EPA Axes Panel Chair at Request of Chemical Industry Lobbyists: Review Panel Timeline
Documents obtained by EWG reveal that EPA dismissed the chair of its high-profile external review panel at the request of the American Chemical Council (ACC) representing the interests of the companies who produce the toxic fire retardants under consideration (BFRIP). EPA’s move is in conflict with its own voluntary guidance documents. These require, at a minimum, that handling of allegations of bias be transparent and well documented for the public (EPA 2006).
Timeline of EPA and industry actions
EPA is updating its 1989 Deca safety standard and creating new standards for other PBDE fire retardants as well, including Tetra, Penta, and Hexa PBDE. The process began with a literature review in 2002. In late 2006, EPA posted its draft risk calculations for public comment and announced the expert review meeting (EPA-NCEA 2007d).

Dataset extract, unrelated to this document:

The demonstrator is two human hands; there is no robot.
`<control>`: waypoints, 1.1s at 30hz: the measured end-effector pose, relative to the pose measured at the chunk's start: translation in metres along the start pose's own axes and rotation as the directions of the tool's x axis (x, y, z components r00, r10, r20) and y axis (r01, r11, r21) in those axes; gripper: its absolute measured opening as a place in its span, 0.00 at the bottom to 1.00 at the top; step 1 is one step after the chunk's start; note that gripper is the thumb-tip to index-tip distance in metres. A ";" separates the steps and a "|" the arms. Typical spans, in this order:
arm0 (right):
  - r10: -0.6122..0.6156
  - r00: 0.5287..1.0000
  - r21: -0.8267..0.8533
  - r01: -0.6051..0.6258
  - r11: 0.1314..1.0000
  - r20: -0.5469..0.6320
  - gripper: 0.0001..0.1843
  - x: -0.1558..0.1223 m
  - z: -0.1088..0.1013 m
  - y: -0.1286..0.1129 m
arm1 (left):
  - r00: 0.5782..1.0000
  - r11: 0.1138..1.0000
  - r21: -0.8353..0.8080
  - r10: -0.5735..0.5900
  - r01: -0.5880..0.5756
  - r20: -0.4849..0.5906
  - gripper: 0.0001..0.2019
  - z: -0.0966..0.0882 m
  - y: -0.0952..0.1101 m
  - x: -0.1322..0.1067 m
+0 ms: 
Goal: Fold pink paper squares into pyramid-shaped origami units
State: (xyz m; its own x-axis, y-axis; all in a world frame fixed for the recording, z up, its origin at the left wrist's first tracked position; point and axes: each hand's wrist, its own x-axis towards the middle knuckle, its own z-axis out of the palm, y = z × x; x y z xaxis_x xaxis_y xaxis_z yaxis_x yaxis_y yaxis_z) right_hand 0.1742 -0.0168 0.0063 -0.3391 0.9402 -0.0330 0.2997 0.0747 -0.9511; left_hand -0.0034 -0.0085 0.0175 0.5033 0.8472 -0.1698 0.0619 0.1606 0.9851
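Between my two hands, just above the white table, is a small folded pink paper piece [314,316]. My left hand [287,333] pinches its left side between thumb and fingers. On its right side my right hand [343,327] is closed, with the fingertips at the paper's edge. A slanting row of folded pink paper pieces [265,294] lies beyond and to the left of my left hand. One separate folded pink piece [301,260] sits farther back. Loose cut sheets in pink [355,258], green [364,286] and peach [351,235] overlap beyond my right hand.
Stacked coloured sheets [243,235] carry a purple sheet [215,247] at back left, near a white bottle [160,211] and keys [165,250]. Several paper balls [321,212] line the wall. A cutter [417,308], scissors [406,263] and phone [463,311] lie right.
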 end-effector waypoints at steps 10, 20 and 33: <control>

In January and February 2007, before the External Review panel met, Dr. Rice's agency, Maine CDC, released a joint report with Maine EPA, reviewing the need for use restrictions for Deca PBDE and the suitability of alternative fire retardants. Dr. Rice was a co-author. The report concluded that "safer alternatives are available to meet flammability standards for TVs, mattresses and residential upholstered furniture" (Rice 2007a). Dr. Rice was asked to testify before the Maine Legislature and offer her opinion about a bill that would restrict Deca in products sold in Maine. She presumably echoed the Agency conclusion in testimony in February 2007. Dr. Rice was in a unique position to make such comments as she was the co-author of a low dose study (Rice 2007b) that confirmed the neurological deficits observed in the principal study used to derive the reference dose for Deca PBDE (Viberg 2003).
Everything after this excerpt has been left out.